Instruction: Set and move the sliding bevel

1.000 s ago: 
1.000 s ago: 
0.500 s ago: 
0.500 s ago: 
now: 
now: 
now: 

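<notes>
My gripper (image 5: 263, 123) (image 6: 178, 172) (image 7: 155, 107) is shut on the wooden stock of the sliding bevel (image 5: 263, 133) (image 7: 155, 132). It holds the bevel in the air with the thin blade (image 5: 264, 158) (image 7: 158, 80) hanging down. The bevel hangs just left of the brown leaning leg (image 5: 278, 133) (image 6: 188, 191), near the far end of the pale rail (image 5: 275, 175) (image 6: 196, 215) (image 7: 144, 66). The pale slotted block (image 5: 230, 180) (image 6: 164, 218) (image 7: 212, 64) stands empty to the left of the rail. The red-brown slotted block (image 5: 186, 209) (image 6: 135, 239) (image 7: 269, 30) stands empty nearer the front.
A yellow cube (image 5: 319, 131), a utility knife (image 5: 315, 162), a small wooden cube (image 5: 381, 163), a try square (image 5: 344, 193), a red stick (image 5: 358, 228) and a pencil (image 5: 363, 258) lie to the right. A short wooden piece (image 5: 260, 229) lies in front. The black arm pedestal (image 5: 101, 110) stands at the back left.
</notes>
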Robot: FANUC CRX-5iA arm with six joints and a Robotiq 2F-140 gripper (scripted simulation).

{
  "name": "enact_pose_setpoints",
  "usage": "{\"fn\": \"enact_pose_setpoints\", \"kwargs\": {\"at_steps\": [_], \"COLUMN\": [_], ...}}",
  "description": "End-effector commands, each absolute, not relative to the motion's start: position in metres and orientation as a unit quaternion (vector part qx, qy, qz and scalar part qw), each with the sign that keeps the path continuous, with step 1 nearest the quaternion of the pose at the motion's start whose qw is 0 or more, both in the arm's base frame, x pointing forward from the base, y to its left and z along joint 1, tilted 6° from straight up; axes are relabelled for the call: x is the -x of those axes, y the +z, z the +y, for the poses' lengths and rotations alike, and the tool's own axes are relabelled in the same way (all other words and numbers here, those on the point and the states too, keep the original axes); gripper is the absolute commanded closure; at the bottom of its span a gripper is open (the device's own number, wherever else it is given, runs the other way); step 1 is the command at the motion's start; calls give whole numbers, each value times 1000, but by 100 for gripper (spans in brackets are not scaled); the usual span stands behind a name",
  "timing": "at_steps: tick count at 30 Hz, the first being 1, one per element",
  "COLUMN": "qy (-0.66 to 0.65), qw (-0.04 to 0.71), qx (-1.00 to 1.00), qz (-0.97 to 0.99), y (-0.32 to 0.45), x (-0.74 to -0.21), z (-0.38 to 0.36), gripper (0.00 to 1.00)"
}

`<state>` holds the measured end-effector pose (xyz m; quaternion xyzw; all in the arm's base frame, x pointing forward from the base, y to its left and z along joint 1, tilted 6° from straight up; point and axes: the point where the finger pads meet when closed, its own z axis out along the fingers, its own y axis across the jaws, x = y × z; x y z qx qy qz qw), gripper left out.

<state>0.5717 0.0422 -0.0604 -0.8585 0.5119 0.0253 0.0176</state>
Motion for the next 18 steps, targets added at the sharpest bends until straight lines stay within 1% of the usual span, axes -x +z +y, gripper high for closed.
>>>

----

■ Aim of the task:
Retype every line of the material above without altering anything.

■ Problem solution:
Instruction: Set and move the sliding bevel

1.000 s ago: 
1.000 s ago: 
0.500 s ago: 
0.500 s ago: 
now: 
now: 
now: 

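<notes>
My gripper (image 5: 263, 123) (image 6: 178, 172) (image 7: 155, 107) is shut on the wooden stock of the sliding bevel (image 5: 263, 133) (image 7: 155, 132). It holds the bevel in the air with the thin blade (image 5: 264, 158) (image 7: 158, 80) hanging down. The bevel hangs just left of the brown leaning leg (image 5: 278, 133) (image 6: 188, 191), near the far end of the pale rail (image 5: 275, 175) (image 6: 196, 215) (image 7: 144, 66). The pale slotted block (image 5: 230, 180) (image 6: 164, 218) (image 7: 212, 64) stands empty to the left of the rail. The red-brown slotted block (image 5: 186, 209) (image 6: 135, 239) (image 7: 269, 30) stands empty nearer the front.
A yellow cube (image 5: 319, 131), a utility knife (image 5: 315, 162), a small wooden cube (image 5: 381, 163), a try square (image 5: 344, 193), a red stick (image 5: 358, 228) and a pencil (image 5: 363, 258) lie to the right. A short wooden piece (image 5: 260, 229) lies in front. The black arm pedestal (image 5: 101, 110) stands at the back left.
</notes>
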Robot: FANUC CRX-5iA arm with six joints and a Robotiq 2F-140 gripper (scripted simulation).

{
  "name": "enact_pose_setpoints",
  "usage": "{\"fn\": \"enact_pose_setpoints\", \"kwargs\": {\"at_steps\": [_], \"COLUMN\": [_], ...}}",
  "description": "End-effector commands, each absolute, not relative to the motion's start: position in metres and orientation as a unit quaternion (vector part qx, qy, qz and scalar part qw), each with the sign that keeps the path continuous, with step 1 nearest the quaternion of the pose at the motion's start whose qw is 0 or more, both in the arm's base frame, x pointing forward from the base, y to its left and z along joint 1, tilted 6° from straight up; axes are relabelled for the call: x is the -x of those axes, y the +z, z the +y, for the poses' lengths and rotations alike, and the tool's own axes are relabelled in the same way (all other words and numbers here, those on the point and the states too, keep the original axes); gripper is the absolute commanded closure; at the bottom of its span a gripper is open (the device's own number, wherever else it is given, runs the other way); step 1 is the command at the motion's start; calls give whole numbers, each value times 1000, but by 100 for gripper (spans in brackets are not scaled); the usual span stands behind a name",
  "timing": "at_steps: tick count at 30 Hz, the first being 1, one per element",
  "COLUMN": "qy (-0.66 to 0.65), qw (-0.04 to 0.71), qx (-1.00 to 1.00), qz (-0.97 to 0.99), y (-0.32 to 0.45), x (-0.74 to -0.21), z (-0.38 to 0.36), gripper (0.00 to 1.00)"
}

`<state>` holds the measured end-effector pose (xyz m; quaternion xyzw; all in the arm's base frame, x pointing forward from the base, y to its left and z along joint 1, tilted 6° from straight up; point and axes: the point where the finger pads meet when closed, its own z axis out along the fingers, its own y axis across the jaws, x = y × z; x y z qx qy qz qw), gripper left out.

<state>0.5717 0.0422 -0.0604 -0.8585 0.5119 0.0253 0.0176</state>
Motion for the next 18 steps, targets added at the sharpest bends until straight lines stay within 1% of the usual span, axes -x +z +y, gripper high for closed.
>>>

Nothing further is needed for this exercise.